Hello and Welcome to our addiction.  Many good folk here with a load of experience that they are more than willing to share.  If you have specific questions just start a thread and someone with experience will be along soon to offer advice.  All info you can provide us with such as smoker type, location and so on will help us answer any questions you may have, and pictures help a bunch.  Spend some time doing some research on the forums, tons of advice and recipes already available there.  Check out Jeff’s 5 day smoking E-Course ( link below ) that will help you get started.  We look forward to your contributions.  Have fun.  Good luck.  Keep Smokin!

  

http://www.smoking-meat.com/smoking-basics-ecourse

As to seasoning, spray/wipe the cooking chamber down with veg oil then bring your smoker up to around 300-350 an add a few wood chips for smoke.just keep 'er up to temp for a couple hours.  As for the first smoke, I always advise the same with this question.  Chicken leg quarters and maybe some burgers with just salt and pepper.  Easy to do and cheap to buy.  I know!  I know!  You have been reading for weeks, now have your smoker, you are ready to get started and this idiot says chicken legs and burgers??  WHAT??  The first few smokes are about learning to control temps in YOUR smoker.  Each one can be different.  If that first smoke burns, the dog gets a good meal.  If it ain’t done, finish it in the oven.  Little money lost and with luck you still get a good meal.  *TEMP CONTROL!!* IS THE KEY!!  I don't have that smoker but I am sure you would need to add more wood chips for a long smoke like brisket.  Have fun.  Good luck.  Keep Smokin!

Danny


----------



## smokermjames (Jun 28, 2014)

Thanks! I'm seasoning the smoker now. I'm really in over my head. I don't know what I was thinking! Thankfully I found this site. I'm really excited to learn & hopefully I'll shock my family & actually get good at it. I have three boys.


----------



## foamheart (Jun 28, 2014)

Well don't try and cook all three at the same time, stagger 'em out so you don't over load the smoker.

Smoking is just common sense, practice and patience. You can gather knowledge here thru others experience and wisdom, but the common sense and patience is all on you.

Good folks here who'll be glad to help you when ever you ask.

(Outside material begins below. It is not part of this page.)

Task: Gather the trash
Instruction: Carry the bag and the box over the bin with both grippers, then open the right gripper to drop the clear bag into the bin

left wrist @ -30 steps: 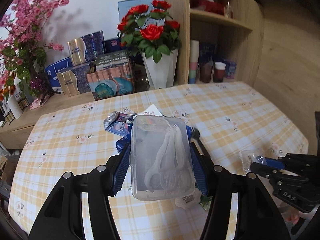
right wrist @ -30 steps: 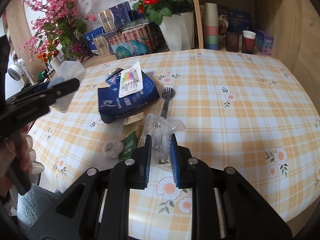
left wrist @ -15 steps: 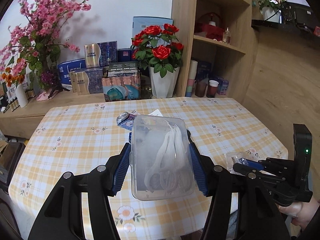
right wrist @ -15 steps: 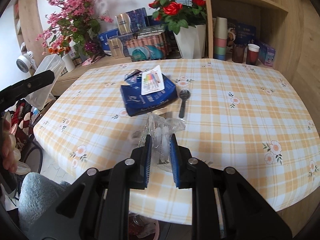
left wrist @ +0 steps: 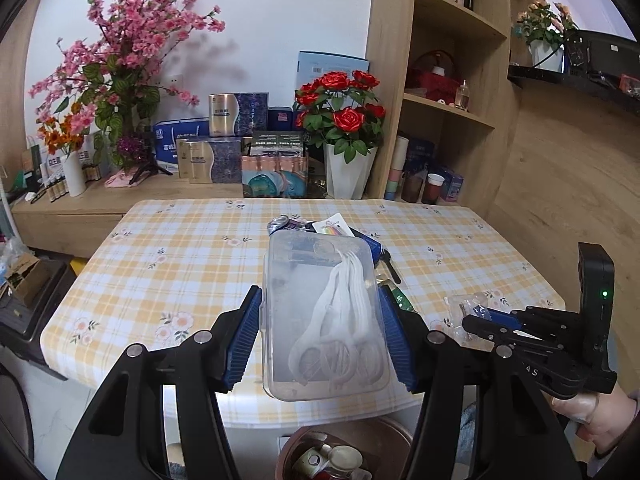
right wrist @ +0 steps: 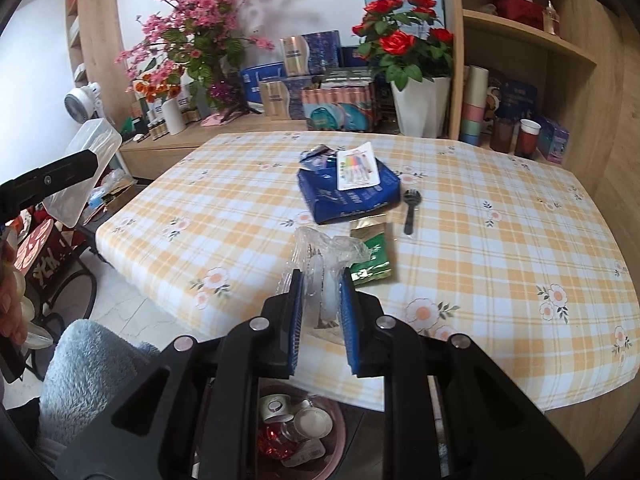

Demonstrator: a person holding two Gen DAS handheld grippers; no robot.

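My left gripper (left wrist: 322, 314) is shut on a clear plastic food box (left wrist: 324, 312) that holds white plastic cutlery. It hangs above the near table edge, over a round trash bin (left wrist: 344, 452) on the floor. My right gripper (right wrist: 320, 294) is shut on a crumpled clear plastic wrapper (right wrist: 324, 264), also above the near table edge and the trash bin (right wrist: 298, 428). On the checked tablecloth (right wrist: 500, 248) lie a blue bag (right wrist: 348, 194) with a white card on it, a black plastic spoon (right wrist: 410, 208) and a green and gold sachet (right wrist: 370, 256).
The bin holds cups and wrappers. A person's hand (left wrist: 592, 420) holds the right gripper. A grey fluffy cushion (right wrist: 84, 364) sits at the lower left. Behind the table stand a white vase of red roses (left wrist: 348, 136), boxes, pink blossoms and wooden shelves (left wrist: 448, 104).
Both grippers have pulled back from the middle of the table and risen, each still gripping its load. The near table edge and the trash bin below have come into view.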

It'll be fine, you'll do ok, just remember that smoking is about enjoying the smoke.


----------



## 5oclocksomewher (Jun 28, 2014)

smokermjames said:


> Thanks! I'm seasoning the smoker now. I'm really in over my head. I don't know what I was thinking! Thankfully I found this site. I'm really excited to learn & hopefully I'll shock my family & actually get good at it. I have three boys.

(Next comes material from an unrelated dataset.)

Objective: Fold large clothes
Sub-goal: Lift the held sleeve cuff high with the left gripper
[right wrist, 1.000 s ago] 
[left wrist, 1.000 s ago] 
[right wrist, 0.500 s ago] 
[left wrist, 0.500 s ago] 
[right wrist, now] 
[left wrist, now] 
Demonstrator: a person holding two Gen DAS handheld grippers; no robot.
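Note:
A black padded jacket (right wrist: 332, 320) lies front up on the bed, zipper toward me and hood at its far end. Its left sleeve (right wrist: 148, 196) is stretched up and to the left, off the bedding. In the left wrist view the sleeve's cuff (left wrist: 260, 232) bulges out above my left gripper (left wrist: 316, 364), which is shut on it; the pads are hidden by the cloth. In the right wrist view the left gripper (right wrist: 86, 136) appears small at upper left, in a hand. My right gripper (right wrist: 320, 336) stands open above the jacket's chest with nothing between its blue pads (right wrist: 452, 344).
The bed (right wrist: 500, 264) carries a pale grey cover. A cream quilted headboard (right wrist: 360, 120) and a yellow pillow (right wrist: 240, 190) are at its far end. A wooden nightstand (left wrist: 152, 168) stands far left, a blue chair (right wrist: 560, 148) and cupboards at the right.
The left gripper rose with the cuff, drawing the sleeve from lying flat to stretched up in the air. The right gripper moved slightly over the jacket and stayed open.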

Just relax and enjoy.  There's a learning curve here.  Your probably going to make some terrific food and some food you'll want a re-do.  Take it all in and learn and have some fun.  Some people even take notes.  Oh, and welcome to the forum.
:welcome1:


----------



## gary s (Jun 28, 2014)

Good morning and welcome to SMF. Just a thought after you get it seasoned, smoke some chicken or sausage before you smoke your brisket. That way you can check out your smoker and make sure it's working properly, experiment with the smoke and seasonings and get familiar with your smoker. Chicken and sausage is easy and cheep.

Gary S


----------



## smokermjames (Jun 28, 2014)

I made it through my first smoke! I jumped right in and smoked a brisket. This was so much fun. I let the IT get too high before I checked it. I was trying to not open the door until I thought the IT was at 160 & then planned on wrapping it in foil. I was way off by the time I checked it! It was already at 195! I had mixture of BBQ sauce, apple juice, & store bought marinade mixed up (saw this on Bearcarver's page) so I went ahead and used it & wrapped the brisket in foil. Cooked it to IT of 200, which didn't take long, then wrapped it in a towel & put it in a cooler for almost 2 hours. It was really good! My family loved it. Next time I'll cook on lower heat & I won't be afraid to open the door & check the IT. I definitely have the smoking bug now! I want to try pork loin next.


----------



## GaryHibbert (Jun 30, 2014)

Hey

Welcome to the Smoking  forum.   You’ll find great , friendly people here, all more than willing to answer any question you may have.  Just ask and you’ll get about 10 different answers—all right.  LOL.   Don’t forget to post qviews.

Gary


----------